▶ [How to complete this task]
What you return should match the listing exactly, minus its images.
=== Section Start ===
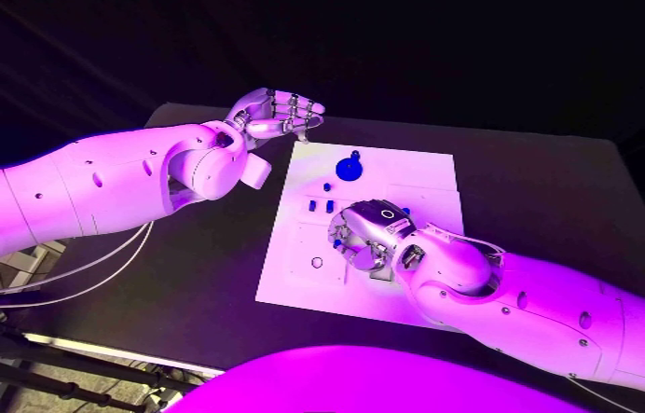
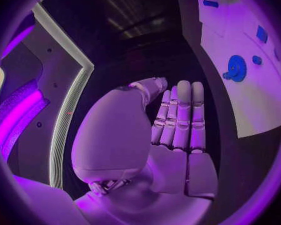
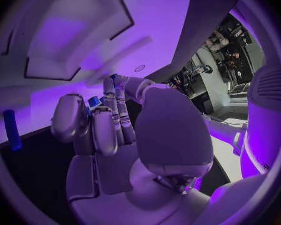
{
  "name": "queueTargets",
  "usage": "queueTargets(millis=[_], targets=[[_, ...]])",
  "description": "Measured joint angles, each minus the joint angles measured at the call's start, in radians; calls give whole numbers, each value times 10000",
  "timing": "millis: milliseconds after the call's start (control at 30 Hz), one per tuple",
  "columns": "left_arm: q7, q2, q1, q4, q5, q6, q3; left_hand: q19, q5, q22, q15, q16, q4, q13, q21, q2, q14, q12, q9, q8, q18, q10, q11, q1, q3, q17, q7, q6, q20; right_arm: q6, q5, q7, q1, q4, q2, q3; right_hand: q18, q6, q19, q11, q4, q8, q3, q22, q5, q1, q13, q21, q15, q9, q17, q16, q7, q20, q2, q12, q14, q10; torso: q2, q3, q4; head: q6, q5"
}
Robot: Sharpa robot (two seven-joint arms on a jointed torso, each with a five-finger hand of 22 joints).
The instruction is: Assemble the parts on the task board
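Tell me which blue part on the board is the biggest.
The round blue disc near the far edge of the task board. It is wide and circular, while the other blue parts nearer the right robot hand are small slim pieces.

Here's the black table (image 1: 538,189), dark and flat, and square in the middle of it lies the white task board (image 1: 404,175), resting flat on the surface, its long side running away from the robot toward the table's far edge.
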Motion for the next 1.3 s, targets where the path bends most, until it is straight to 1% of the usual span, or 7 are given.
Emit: queueTargets(millis=[167, 267, 533, 833, 1133, 1233, 1300], targets=[[-8, -1, 0, 0, 0, 1, 0, 0, 0, 0, 26, 0, 0, 0, 0, 0, -26, 0, 0, 0, 0, 0, 0, 0, 0, -7, 0, 0, 0, -47, 51, 32, -16, -7, -12, -16, 0, -185, -53, 121, 3, -155, -54, 0, 38, -241, -73, -202, 78, -4, -88, -75, 83, 54, -13, -92, -2, -407, -6, 6, -6, 0, -5], [-13, -2, 1, -3, 0, 2, 0, -35, 0, 0, 26, 0, 0, 0, 0, 0, -26, 0, 0, 0, 0, 0, 0, 0, 0, -7, 0, 0, 35, -119, 90, 44, -23, -8, -23, -26, 1, -578, -310, 259, 19, -391, -235, -1, 25, -384, -171, -778, 238, -113, -331, -235, 214, 194, -270, -138, -17, -1109, -7, 6, -7, 0, -12], [-32, -1, 1, -15, 0, 9, 0, -35, 0, -11, 26, 0, 0, -10, 0, 0, -26, 0, 0, 0, -1, 1, 0, 0, 0, -7, -1, 0, 35, -541, 177, 11, -37, 56, -165, -35, 162, -1105, -894, 428, -29, -835, -978, -1, 13, -226, -110, -2229, 413, -348, -1442, -925, 180, 355, -524, 130, -271, -2383, -6, 12, -7, 24, -53], [-37, -10, -1, -21, 0, 18, 0, -35, 0, -11, 26, 0, 0, -10, 0, 0, -26, 0, 1, 0, 0, 1, 0, 0, 1, -18, 0, 0, 35, -1033, 379, 4, 3, 845, -1004, 75, 163, -1119, -889, 473, 42, -967, -1696, -2, 13, 91, -34, -2294, 412, -457, -1502, -905, 102, 359, -366, 694, -271, -2873, -7, 6, -7, 118, -178], [-37, -79, -2, 11, 0, 28, -2, -35, 0, -18, 26, -36, 1, -9, -45, 0, -26, 0, 1, 0, 0, -21, 22, 0, 1, -17, 0, 0, 35, -846, 1240, -197, 785, 1437, -2352, 345, 162, -998, -403, 368, 230, -1089, -2045, 6, 13, 196, 19, -1413, 369, -573, -891, -421, 154, 300, -374, 1343, -46, -2831, -13, -7, -26, 300, -325], [-33, -89, -2, 15, 0, 35, -2, -35, 0, -20, 26, -40, 0, -9, -46, 0, -26, 0, 1, 0, 0, -37, 38, 0, 1, -17, 0, 0, 35, -575, 1617, -272, 1088, 1297, -2676, 389, 161, -1037, -403, 366, 421, -1205, -3022, 5, 13, 273, -40, -1512, 370, -649, -937, -421, 117, 300, -387, 1612, -47, -3150, -19, -6, -37, 335, -367], [-29, -90, -2, 15, 0, 41, -2, -35, 0, -20, 26, -40, 0, -9, -46, 0, -26, 0, 1, 0, 1, -37, 37, 0, 1, -17, 0, 1, 35, -380, 1827, -280, 1217, 1145, -2789, 406, 161, -1095, -403, 416, 587, -1315, -4046, 5, 19, 857, -72, -1727, 378, -719, -1035, -421, 70, 300, -206, 1882, -39, -3540, -27, -5, -48, 360, -393]])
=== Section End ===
▶ [Answer section]
{
  "name": "queueTargets",
  "usage": "queueTargets(millis=[_], targets=[[_, ...]])",
  "description": "Measured joint angles, each minus the joint angles measured at the call's start, in radians; calls give whole numbers, each value times 10000",
  "timing": "millis: milliseconds after the call's start (control at 30 Hz), one per tuple",
  "columns": "left_arm: q7, q2, q1, q4, q5, q6, q3; left_hand: q19, q5, q22, q15, q16, q4, q13, q21, q2, q14, q12, q9, q8, q18, q10, q11, q1, q3, q17, q7, q6, q20; right_arm: q6, q5, q7, q1, q4, q2, q3; right_hand: q18, q6, q19, q11, q4, q8, q3, q22, q5, q1, q13, q21, q15, q9, q17, q16, q7, q20, q2, q12, q14, q10; torso: q2, q3, q4; head: q6, q5"
}
Robot: Sharpa robot (two seven-joint arms on a jointed torso, each with a five-finger hand of 22 joints).
The instruction is: Assemble the parts on the task board
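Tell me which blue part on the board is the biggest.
The round blue disc near the far edge of the task board. It is wide and circular, while the other blue parts nearer the right robot hand are small slim pieces.

Here's the black table (image 1: 538,189), dark and flat, and square in the middle of it lies the white task board (image 1: 404,175), resting flat on the surface, its long side running away from the robot toward the table's far edge.
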Motion for the next 1.3 s, targets where the path bends most, until it is straight to 1% of the usual span, or 7 are given.
Emit: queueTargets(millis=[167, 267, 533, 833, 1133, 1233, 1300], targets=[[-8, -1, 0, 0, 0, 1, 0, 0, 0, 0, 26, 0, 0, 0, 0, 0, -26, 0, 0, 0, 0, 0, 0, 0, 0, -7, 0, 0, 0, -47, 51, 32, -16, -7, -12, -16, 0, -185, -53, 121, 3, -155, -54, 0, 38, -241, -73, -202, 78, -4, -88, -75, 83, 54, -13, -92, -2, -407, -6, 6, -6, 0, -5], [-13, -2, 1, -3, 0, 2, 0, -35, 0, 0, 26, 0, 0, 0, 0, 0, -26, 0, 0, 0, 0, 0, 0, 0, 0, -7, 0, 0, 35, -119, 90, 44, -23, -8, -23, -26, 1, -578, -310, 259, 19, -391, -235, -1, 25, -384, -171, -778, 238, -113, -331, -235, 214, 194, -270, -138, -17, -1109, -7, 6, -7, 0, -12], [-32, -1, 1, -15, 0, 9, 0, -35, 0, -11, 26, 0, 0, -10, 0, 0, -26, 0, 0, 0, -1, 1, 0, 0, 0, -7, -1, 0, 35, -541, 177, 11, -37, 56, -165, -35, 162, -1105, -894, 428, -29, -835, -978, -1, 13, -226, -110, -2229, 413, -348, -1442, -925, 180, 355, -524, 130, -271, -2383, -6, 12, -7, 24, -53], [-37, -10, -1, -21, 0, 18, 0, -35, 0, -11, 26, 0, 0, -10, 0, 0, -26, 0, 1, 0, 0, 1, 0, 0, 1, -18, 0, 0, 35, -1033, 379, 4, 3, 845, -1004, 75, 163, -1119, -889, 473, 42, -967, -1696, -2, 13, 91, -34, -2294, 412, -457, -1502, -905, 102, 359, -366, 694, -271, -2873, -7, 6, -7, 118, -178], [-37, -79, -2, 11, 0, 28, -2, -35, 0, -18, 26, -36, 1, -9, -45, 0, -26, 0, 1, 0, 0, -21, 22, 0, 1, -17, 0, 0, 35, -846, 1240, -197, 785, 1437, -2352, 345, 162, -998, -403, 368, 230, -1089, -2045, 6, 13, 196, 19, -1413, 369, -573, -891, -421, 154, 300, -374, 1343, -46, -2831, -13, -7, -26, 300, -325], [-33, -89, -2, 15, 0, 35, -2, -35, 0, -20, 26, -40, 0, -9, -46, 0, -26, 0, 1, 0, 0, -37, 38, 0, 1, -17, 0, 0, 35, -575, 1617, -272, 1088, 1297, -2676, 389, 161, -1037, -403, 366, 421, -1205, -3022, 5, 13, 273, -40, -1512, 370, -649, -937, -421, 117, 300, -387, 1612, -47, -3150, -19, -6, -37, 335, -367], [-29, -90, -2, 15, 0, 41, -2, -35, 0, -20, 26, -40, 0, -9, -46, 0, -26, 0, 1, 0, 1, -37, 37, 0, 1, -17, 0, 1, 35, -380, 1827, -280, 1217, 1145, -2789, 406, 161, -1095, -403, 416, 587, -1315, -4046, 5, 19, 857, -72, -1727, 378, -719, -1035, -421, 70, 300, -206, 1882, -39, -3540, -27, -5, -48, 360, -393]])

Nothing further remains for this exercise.